SCA. Ie vous asseure que ces bons peres qui mettent leurs filles en religion doluent estre des bonnes gents du temps de la Royne Catin. Il leur est bien à voir qu’elles sont toute jour à genoux deuant le crucifix, à prier Dieu qu’il face du bien à ceux qui les ont mises leans. Vrayement si sont elles, ie vous en asseure qu’elles prient bien Dieu, et le dyable aussi, mais c’est qu’ilz facent rompre braz et iambes, à ceux qui sont cause qu’elles y entrerent iamais.
SPE. Ie veux vn petit escouter ce propos.
SCA. Ainsi que ie vien pour fraper au tournouër de ces bonnes dames, incontinent toute la chambre fut pleine de soeurs. Il y en auoit ce croy plus de cent, et toutes ieunes, belles comme beaux ange. Ie commence à demander si Lelia estoit point leans, l’vne se rit d’vn costé, l’autre se raille, l’autre r’entre de propoz nouueaux. Somme toute elles se moquoient de moy, comme si i’eusse esté quelque teste de veau pelée.
SPE. Dieu gard he y Scatissa, dont vien tu? Ho, ho, tu as des eschaudez sucrez, donne m’en?
SCA. Saint Anthoine t’ard, toy et ce solastre de ton maistere.
SPE. Tire, tire fort à toy, et me laisse aller, mais dont viens tu?
SCA. De la religion S. Crescence.
SPE. Et puys? Qu’est deuenue Lelia? Est elle retournée au logis?
SCA. Elle est retournée ta male hart. Vertu bien, n’est ce pas vn grand cas, que cest acariastre de ton maistre la cuyde auoir en mariage?
SPE. Pourquoy doncq’? N’en veunt elle point?
SCA. Ie croy bien que non, mais te semble il que ce soit proye pour ses oyseaux?
SPE. Par mon ame elle a bonne raison. Ete bien que dit elle?
SCA. Elle ne dit rien, que voudrois-tu quelle dist, quand ie ne l’ay peu oncques voir au conuent? Tout incontinent que ie suis arrivé là, et que ie l’ay demandée à ses affaitées religieuses, il sembloit qu’elles vousissent auoir le pasture de moy.

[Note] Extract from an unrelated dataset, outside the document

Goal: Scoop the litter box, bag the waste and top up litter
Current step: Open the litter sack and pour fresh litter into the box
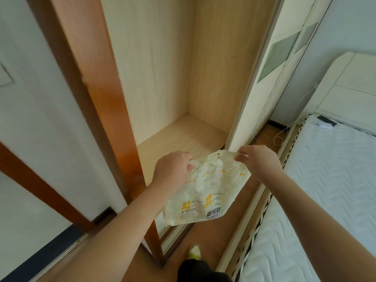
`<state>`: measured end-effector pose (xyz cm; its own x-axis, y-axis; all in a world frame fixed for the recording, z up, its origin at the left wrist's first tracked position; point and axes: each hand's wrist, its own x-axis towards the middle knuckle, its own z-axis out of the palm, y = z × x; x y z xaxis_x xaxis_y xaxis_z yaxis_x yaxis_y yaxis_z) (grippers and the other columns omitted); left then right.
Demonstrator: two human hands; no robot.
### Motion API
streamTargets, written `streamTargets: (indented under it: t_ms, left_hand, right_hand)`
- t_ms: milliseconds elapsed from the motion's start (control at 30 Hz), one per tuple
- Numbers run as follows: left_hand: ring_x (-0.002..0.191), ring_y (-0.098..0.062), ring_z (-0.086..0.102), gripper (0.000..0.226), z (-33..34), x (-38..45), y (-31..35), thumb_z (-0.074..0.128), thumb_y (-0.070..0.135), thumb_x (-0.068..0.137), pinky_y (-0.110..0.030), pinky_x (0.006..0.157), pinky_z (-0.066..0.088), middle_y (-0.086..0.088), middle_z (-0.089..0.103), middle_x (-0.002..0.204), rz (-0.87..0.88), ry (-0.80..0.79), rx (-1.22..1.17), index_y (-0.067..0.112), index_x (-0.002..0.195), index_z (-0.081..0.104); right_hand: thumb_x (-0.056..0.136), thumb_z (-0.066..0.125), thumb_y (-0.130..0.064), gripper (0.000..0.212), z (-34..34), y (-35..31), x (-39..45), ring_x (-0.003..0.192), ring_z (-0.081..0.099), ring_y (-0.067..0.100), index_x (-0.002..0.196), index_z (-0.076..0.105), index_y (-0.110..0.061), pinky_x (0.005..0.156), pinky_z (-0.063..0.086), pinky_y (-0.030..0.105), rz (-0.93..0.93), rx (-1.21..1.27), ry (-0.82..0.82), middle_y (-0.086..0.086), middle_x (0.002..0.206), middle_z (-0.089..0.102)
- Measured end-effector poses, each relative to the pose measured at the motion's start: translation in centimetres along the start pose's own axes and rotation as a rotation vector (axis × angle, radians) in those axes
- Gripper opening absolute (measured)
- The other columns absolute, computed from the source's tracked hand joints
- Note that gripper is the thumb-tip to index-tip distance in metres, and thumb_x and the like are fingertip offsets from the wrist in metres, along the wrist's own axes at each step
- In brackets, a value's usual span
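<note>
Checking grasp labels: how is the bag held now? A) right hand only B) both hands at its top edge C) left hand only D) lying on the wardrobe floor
B: the left hand and right hand each pinch a top corner of the bag, which hangs between them in front of the wardrobe.

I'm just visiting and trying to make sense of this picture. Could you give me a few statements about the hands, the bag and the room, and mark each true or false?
1. Both hands grip the crumpled cream plastic bag with yellow print. True: the left hand and the right hand each pinch its top edge.
2. The bag lies on the floor. False: it hangs in the air between the hands.
3. The light wooden wardrobe compartment behind the bag holds folded clothes. False: no clothes show in the part that is visible.
4. A white quilted mattress lies to the right. True.
5. A litter box stands by the wardrobe. False: none is in view.
</note>
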<state>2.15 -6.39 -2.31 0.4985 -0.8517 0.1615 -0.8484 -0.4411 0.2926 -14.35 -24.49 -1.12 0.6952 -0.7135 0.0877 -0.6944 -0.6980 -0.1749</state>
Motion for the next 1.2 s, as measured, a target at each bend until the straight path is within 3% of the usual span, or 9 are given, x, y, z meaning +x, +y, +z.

SPE. Elles demandoient bien autre ca, possible vouloient elles ton baston pastoral, tu n’entends pas bien le mistere.
SCA. Ie l’entends par Dieu mieux que toy, aussi tost eussent elles la teigne. Mon amy, l’vne me demandoit vn propos d’amourettes, l’autre si ie voulois estre son mary, l’autre me disoit que Lelia estoit en oraison au dortouër, l’autre qu’elle s’essuyoit la teste, l’autre qu’on la confessoit au cloistre, il y en vint vne qui me dit, “Mon amy, vostre pere eut il beaucoup d’enfants masles,” ie fu en fantasie de luy respondre, il eut ma dame, à peu que ie ne dy, de sorte que ie m’aperceu tresbien qu’elles prenoient plaisir à se railler de moy, et ne vouloient que ie parlasse à Lelia.
SPE. Tu estois vn grand fol, ne deuois-tu pas entrer leans, et dire que tu la voilois chercher toymesmes?

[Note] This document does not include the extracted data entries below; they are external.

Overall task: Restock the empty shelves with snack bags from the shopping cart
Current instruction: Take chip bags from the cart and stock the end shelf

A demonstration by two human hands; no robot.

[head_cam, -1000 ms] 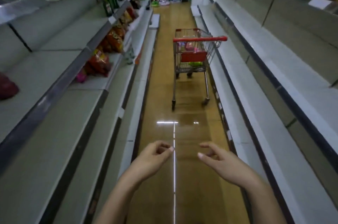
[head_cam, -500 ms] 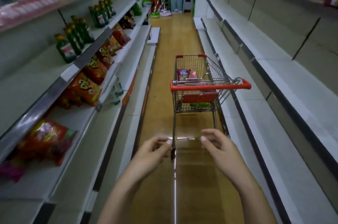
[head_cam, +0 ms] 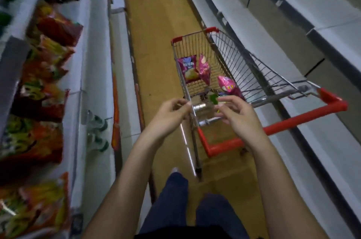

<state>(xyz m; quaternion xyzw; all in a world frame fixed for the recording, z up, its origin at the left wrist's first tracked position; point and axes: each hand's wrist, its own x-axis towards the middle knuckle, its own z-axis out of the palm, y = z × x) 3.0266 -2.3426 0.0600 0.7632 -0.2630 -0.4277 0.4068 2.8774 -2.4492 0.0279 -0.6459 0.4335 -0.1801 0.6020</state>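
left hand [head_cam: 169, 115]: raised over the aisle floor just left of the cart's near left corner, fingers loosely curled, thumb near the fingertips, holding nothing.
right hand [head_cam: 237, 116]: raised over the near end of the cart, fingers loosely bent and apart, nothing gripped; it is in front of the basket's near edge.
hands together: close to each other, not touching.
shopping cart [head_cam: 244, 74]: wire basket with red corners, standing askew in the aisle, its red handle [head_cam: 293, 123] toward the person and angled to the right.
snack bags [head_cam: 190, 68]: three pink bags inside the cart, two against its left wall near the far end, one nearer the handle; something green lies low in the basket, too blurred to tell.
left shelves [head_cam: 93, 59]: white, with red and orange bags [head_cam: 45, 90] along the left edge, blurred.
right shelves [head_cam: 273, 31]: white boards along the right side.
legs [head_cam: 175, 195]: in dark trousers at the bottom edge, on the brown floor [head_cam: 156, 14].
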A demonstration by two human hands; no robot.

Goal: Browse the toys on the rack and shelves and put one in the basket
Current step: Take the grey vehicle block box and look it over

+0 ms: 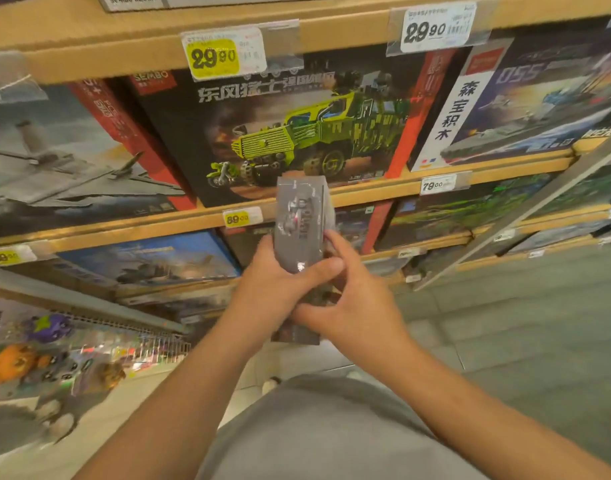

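The left hand (279,282) wraps its fingers behind a small grey toy box (302,223), thumb pressed across the front, holding it upright before the front edge of the middle shelf (141,225). The right hand (352,299) curls round the box's lower right side. To look it over well, I judge both grips should stay firm while it is turned slowly; no basket is in view.

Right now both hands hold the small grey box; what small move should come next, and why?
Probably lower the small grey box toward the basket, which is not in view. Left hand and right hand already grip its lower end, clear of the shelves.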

SCA. Vertu bieu entrer leans tout seul? Va t’y en va pour essayer, vrayement tu m’acoustres bien. Par le corps bieu il n’au a sergent en ceste ville qui n’eust bien afaire à s’en desharpir. Religieuses, hen, et estre tout seul? Vertu bieu! Or ie te diray à Dieu, car ie n’oserois plus icy demeurer, il fault que ie voyse soudainement en rendre la response à mon maistre.
SPE. Et moy, il fault que ie voyse aussi hastiuement acheter de la ciuette pour mon viel folastre.